Los jefes de espías arrestaron a un matrimonio de ciudadanos australianos nacido en Rusia y los acusaron de espiar para el régimen de Moscú de Vladimir Putin.
La mujer, Kira Korolev, de 40 años, trabaja como soldado raso en las Fuerzas de Defensa de Australia pero está acusada de intentar compartir información clasificada con las autoridades rusas durante viajes ilegales al extranjero.
Ella y su marido Igor, un trabajador de 62 años, fueron arrestados en su casa de Everton Park en Brisbane el jueves por la mañana.
Cada uno de ellos ha sido acusado de preparar un delito de espionaje que conlleva una pena máxima de 15 años de prisión.
El abogado de Korolev dijo el viernes al Tribunal de Magistrados de Brisbane que su cliente no tenía ninguna solicitud de libertad bajo fianza.
El abogado Dylan Kerr, compareciendo ante el comisario de la AFP, presentó una solicitud para suprimir cinco nombres relacionados con el caso en interés de la seguridad nacional, que fue concedida por el magistrado Ross Mack.
Luego se aplazó la audiencia del caso hasta el 20 de septiembre.
La AFP será acusada de trabajar en conjunto para acceder a material de las Fuerzas de Defensa Australianas relacionado con los intereses de seguridad nacional de Australia.
“Alegamos que la mujer se encontraba realizando un viaje no declarado Rusia, mientras estaba de baja de larga duración de las Fuerzas de Defensa Australianas”, afirmó a la AFP el comisario de la AFP, Reece Kershaw.
Las acusaciones recuerdan inquietantemente a la serie de televisión The Americans, sobre dos agentes durmientes rusos que trabajaban en Washington DC durante los últimos años de la Guerra Fría haciéndose pasar por una pareja suburbana común y corriente.
“Alegamos que mientras estaba en Rusia, le indicó a su marido, que estaba en Australia, cómo iniciar sesión en su cuenta oficial de trabajo desde su casa en Brisbane”, dijo el señor Kershaw.

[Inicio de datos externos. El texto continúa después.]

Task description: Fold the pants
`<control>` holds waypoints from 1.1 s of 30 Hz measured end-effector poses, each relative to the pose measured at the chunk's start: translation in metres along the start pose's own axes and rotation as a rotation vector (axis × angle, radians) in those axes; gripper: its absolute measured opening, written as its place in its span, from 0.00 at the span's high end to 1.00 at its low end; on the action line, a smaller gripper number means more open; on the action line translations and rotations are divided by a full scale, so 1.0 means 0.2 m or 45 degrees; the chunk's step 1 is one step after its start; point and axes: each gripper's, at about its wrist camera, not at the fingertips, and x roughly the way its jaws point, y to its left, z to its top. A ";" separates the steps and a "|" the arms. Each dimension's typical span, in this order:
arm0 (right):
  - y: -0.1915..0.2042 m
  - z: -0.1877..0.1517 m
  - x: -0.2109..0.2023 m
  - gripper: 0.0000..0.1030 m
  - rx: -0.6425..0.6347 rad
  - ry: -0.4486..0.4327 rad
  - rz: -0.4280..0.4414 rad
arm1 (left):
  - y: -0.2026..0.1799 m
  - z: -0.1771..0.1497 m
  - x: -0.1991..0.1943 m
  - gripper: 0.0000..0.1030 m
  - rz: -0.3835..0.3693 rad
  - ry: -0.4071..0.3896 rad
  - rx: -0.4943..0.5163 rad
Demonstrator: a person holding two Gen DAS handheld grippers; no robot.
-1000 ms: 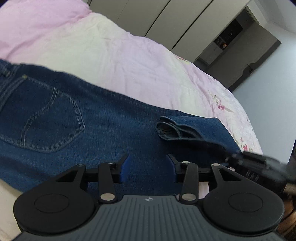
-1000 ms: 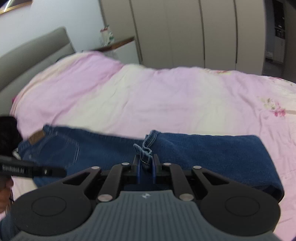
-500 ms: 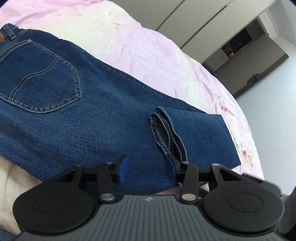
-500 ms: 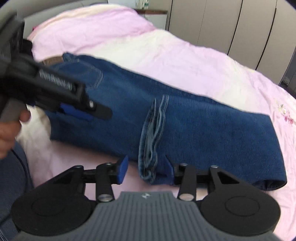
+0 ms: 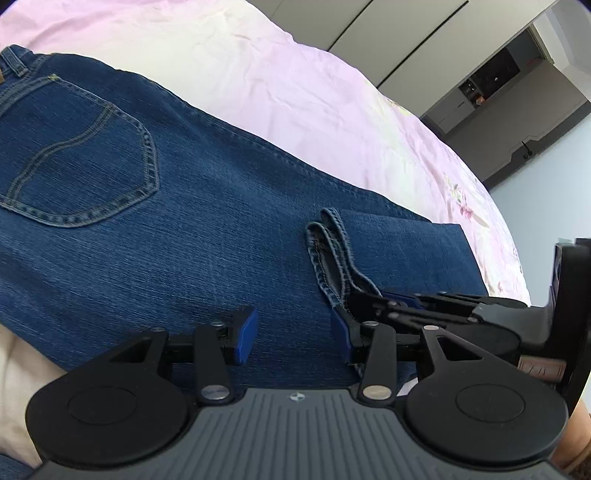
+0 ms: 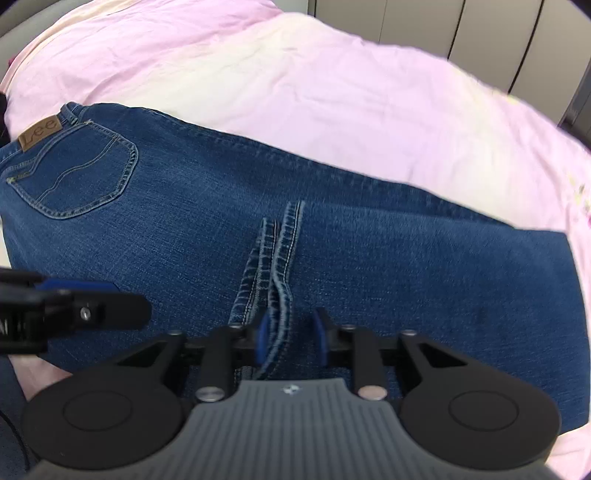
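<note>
Nearest to us, our right gripper (image 6: 290,338) sits low over the jeans (image 6: 369,266), its jaws closing with the doubled hems (image 6: 280,258) running up between the blue pads; the hem edge lies against the left pad while the right pad stands off it, so no clamp yet. Just beside it, our left gripper (image 5: 293,334) hovers with its jaws apart and nothing but flat denim beneath them.

Past the hems, the jeans lie across the bed (image 6: 295,92), legs folded back on themselves so the hems rest about midway up the thigh, the fold edge out to the right. Farther left we spot the back pocket (image 6: 79,177) and the leather patch (image 6: 40,133) at the waistband. Beyond that, only pink quilt and wardrobe doors (image 6: 424,22).

We judge the first fold laid and a second one starting. Next we need a firm pinch on both hem layers, the left gripper taking a matching bite, then a lift toward the waistband together.
</note>
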 end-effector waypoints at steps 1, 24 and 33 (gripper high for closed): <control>-0.03 0.00 0.01 0.95 0.037 0.005 0.031 | 0.00 0.00 0.00 0.52 -0.006 0.003 0.002; -0.09 -0.14 -0.08 0.84 0.225 -0.003 0.267 | -0.01 0.02 0.01 0.33 -0.110 0.020 -0.120; -0.20 -0.18 -0.31 0.78 0.240 -0.164 0.163 | -0.05 0.06 0.08 0.22 -0.190 0.047 -0.159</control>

Igor y Kira Korolev fueron arrestados el viernes como parte de una compleja investigación en la que participan la Policía Federal Australiana y ASIO.
Kira Korolev, de 40 años, que trabaja como soldado raso en las Fuerzas de Defensa de Australia, y su marido Igor, un trabajador de 62 años, fueron arrestados en su casa de Everton Park en Brisbane el jueves por la mañana.
Las acusaciones recuerdan inquietantemente a la serie de televisión The Americans, sobre dos agentes durmientes rusos que trabajan en Washington, DC, mientras se hacen pasar por una pareja común y corriente de los suburbios en los últimos años de la Guerra Fría (en la foto).
‘Alegamos que su marido accederá al material solicitado y se lo enviará a su esposa en Rusia. Alegamos que buscaron esta información con la intención de transmitírsela a las autoridades rusas.
“La cuestión de si se transmitió información sigue siendo un punto clave de nuestra investigación”.
Los jefes de espías insistieron en que tomaron medidas antes de que se identificara cualquier supuesta colusión y advirtieron que podrían producirse más arrestos.
“Mi advertencia directa es que sabemos quién es usted, probablemente ya haya estado expuesto”, dijo.
“Llamarán a su puerta y será de alguien que lleve este parche en el hombro o de nuestras otras agencias de seguridad nacional”.
“Se enfrentará a la vergüenza y posiblemente a una pena de prisión muy larga”.
El director general de ASIO, Mike Burgess, reveló que la pareja era ciudadana australiana desde 2016 y el marido desde 2020.
Trabajó en el ejército australiano durante “varios años” como técnico en sistemas de información, reveló.
Este es el primer cargo de espionaje desde que se introdujo la ley federal en 2018.
Kira Korolev, de 40 años, trabaja como soldado raso en las Fuerzas de Defensa de Australia e Igor Korolev, de 62 años, supuestamente utilizó su inicio de sesión para acceder a material militar y enviárselo a su esposa en Rusia.
El director general de ASIO, Mike Burgess (en la foto), reveló detalles de los arrestos en una conferencia de prensa conjunta con la Policía Federal Australiana el viernes por la mañana.
Burgess dijo que muchos países estaban tratando de robar la inteligencia australiana.
‘El espionaje no es un concepto extraño de la Guerra Fría. El espionaje daña nuestra economía y destruye nuestra ventaja estratégica”, afirmó.
“Esto puede tener consecuencias catastróficas en el mundo real”.
El jefe de la agencia de inteligencia dijo: ‘ASIO es el cazador de espías de Australia. Ésta es una responsabilidad que nos tomamos muy en serio.
‘Si espías en este país, te estamos buscando. Si te están espiando en este país, te estamos buscando.